- _Problem requirements_
Below are records; report how many of their lines contain the word "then", giving only the number.

Dataset items
|---|
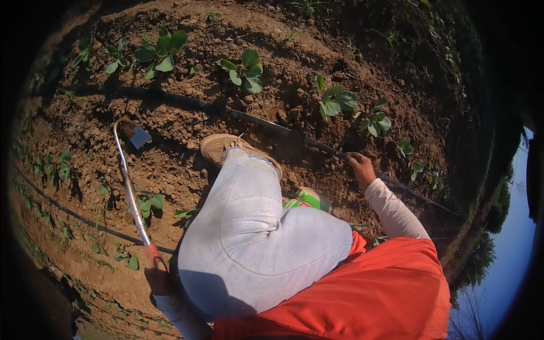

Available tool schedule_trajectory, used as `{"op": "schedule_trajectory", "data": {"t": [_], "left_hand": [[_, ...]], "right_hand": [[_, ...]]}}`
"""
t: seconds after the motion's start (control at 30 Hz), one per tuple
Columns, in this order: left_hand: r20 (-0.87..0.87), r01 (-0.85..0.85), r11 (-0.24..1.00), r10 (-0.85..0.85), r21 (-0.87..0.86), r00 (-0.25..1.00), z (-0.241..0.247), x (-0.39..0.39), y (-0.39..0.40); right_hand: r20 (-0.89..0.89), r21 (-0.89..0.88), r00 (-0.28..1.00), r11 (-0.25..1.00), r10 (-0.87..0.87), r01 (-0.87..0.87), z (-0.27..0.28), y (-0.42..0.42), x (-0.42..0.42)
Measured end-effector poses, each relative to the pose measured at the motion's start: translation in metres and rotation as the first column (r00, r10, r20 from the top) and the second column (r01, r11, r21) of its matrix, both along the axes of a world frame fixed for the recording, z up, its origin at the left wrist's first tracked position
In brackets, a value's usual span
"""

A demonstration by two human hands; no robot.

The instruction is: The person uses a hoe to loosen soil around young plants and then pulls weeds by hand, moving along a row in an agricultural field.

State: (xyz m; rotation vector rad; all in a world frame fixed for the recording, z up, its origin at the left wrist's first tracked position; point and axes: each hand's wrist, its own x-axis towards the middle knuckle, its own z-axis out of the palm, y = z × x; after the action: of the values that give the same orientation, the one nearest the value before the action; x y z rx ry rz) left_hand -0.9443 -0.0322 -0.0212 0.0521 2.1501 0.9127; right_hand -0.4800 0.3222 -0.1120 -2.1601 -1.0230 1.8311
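Observation:
In the head view my left hand (pixel 159 276) grips the reddish handle of a hand hoe (pixel 132 202). The hoe's bright metal shaft runs upward to a curved neck. Its flat blade (pixel 139 137) hangs just over the loose brown soil, with the upper part brown. On the right, my right hand (pixel 361 169) is closed on a black irrigation hose (pixel 272 126), which crosses the bed diagonally. Between my hands are my bent legs in pale jeans (pixel 250 212). A brown shoe (pixel 214 148) rests on the soil near the hose.
Young broad-leaved plants (pixel 246 71) grow in a row beyond the hose. Smaller seedlings (pixel 146 203) stand beside the hoe shaft. A second thin black hose (pixel 85 220) lies at left. My other foot shows a green and white covering (pixel 308 199). Dark trees (pixel 476 250) stand far right.

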Motion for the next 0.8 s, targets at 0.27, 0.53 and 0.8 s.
{"op": "schedule_trajectory", "data": {"t": [0.27, 0.53, 0.8], "left_hand": [[-0.053, 0.095, 0.995, -0.094, 0.009, 0.994, -0.001, -0.002, -0.009], [-0.159, 0.258, 0.948, -0.288, -0.184, 0.944, 0.012, 0.011, 0.02], [-0.147, 0.266, 0.895, -0.335, -0.357, 0.931, 0.033, 0.021, 0.045]], "right_hand": [[0.302, -0.022, 0.54, 0.572, 0.786, -0.82, -0.039, -0.052, -0.01], [-0.011, -0.128, -0.106, -0.106, 0.994, -0.986, -0.083, -0.049, -0.008], [-0.135, 0.129, -0.705, -0.693, 0.697, -0.71, -0.138, -0.055, 0.002]]}}
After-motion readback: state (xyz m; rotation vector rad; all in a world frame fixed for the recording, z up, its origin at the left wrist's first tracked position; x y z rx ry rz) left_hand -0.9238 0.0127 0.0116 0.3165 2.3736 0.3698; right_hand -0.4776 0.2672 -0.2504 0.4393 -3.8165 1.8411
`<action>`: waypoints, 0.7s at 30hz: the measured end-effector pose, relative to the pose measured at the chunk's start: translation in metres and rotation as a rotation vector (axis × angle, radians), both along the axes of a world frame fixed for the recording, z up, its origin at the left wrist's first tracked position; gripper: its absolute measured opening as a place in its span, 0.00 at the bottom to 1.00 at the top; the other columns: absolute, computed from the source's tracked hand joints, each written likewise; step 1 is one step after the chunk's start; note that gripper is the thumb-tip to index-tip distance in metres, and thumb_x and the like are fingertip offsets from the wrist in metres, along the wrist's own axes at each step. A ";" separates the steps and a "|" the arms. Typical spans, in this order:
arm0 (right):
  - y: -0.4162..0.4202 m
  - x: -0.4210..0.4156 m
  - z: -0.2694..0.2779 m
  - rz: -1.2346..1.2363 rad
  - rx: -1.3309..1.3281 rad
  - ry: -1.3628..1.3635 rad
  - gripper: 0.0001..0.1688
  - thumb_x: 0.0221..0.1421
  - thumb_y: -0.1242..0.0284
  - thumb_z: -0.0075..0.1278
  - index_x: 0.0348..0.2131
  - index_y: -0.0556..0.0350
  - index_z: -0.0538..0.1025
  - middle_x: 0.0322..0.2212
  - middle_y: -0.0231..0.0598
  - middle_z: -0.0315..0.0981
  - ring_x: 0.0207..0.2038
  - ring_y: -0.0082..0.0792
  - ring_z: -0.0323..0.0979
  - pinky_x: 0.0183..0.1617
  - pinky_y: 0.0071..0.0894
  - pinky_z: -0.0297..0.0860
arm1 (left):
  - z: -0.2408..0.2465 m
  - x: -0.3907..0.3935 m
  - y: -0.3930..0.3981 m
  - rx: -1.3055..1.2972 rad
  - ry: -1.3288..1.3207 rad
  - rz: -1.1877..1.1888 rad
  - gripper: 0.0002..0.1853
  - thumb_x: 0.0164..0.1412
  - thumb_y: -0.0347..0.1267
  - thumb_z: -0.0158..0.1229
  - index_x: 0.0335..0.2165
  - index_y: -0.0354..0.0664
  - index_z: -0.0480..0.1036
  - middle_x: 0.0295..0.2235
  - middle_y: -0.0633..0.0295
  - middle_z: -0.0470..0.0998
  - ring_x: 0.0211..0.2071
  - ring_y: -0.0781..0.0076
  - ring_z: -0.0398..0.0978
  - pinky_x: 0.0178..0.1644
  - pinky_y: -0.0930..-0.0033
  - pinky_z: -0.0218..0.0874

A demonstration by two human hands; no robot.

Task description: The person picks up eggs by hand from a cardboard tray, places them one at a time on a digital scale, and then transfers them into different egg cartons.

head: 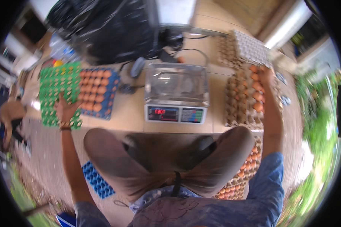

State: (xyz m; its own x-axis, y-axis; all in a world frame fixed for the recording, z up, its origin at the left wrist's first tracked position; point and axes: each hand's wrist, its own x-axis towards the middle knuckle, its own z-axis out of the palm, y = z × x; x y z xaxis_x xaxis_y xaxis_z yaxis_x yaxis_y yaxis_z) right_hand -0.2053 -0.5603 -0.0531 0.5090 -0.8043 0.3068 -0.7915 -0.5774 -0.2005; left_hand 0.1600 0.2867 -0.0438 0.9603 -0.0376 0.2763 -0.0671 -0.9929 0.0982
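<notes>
My left hand [65, 109] lies spread over a green plastic egg tray [49, 85], thumb pointing at brown eggs [95, 89]. Those eggs sit in rows in a blue egg tray [111, 106] alongside. At the far right, my right hand [266, 76] reaches to the top end of a row of brown eggs [258, 96] in a pulp egg tray [253, 119]. Blur and the hand's own back hide whether its fingers hold an egg. Between the hands stands a digital scale [176, 113] with a bare metal pan [176, 83] and a lit red display.
A large black plastic bag [108, 31] rises behind the trays. One loose egg [181, 59] lies behind the scale near a cable [200, 51]. More pulp trays [251, 48] are stacked back right. Trayed eggs [245, 164] and a blue tray [98, 180] sit lower down. A person [12, 113] bends at far left.
</notes>
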 end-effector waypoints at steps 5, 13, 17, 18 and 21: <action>-0.045 -0.021 0.007 0.218 -0.003 0.153 0.24 0.58 0.57 0.49 0.43 0.56 0.80 0.36 0.58 0.78 0.39 0.52 0.78 0.42 0.48 0.72 | 0.026 -0.087 0.056 0.052 -0.016 0.213 0.54 0.31 0.47 0.75 0.59 0.54 0.58 0.52 0.38 0.64 0.55 0.37 0.60 0.55 0.41 0.57; 0.043 0.046 0.016 0.306 -0.063 -0.422 0.21 0.59 0.64 0.50 0.49 0.55 0.77 0.41 0.49 0.79 0.42 0.42 0.77 0.46 0.41 0.71 | -0.042 -0.274 0.159 0.108 0.109 0.499 0.59 0.24 0.44 0.78 0.58 0.49 0.56 0.51 0.38 0.59 0.56 0.37 0.57 0.55 0.41 0.55; 0.190 0.066 0.026 0.578 0.116 -0.662 0.18 0.59 0.71 0.50 0.47 0.60 0.77 0.43 0.48 0.76 0.43 0.39 0.76 0.47 0.37 0.72 | -0.100 -0.332 0.164 -0.115 0.352 0.724 0.58 0.27 0.49 0.77 0.57 0.49 0.57 0.53 0.37 0.60 0.56 0.38 0.57 0.56 0.44 0.56; 0.214 0.069 0.021 0.683 0.074 -0.631 0.17 0.58 0.74 0.50 0.46 0.61 0.77 0.44 0.47 0.76 0.42 0.39 0.76 0.46 0.37 0.72 | -0.114 -0.334 0.162 -0.220 0.348 0.853 0.58 0.28 0.50 0.78 0.57 0.47 0.57 0.54 0.37 0.61 0.56 0.39 0.58 0.56 0.44 0.56; 0.289 0.089 0.032 0.887 -0.041 -0.498 0.15 0.57 0.78 0.49 0.44 0.64 0.77 0.44 0.47 0.74 0.41 0.39 0.75 0.46 0.37 0.71 | -0.168 -0.345 0.181 -0.648 0.214 1.180 0.61 0.30 0.53 0.78 0.58 0.40 0.55 0.55 0.40 0.63 0.56 0.46 0.62 0.56 0.45 0.58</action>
State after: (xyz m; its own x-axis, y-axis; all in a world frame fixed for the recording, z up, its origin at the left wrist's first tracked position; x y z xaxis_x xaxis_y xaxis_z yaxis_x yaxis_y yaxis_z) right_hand -0.1165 -0.2713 -0.0208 0.7236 -0.1833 0.6654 0.0932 -0.9293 -0.3573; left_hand -0.1848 0.4675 -0.2116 0.3564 0.9064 -0.2266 0.8570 -0.2206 0.4658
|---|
- _Reply_
2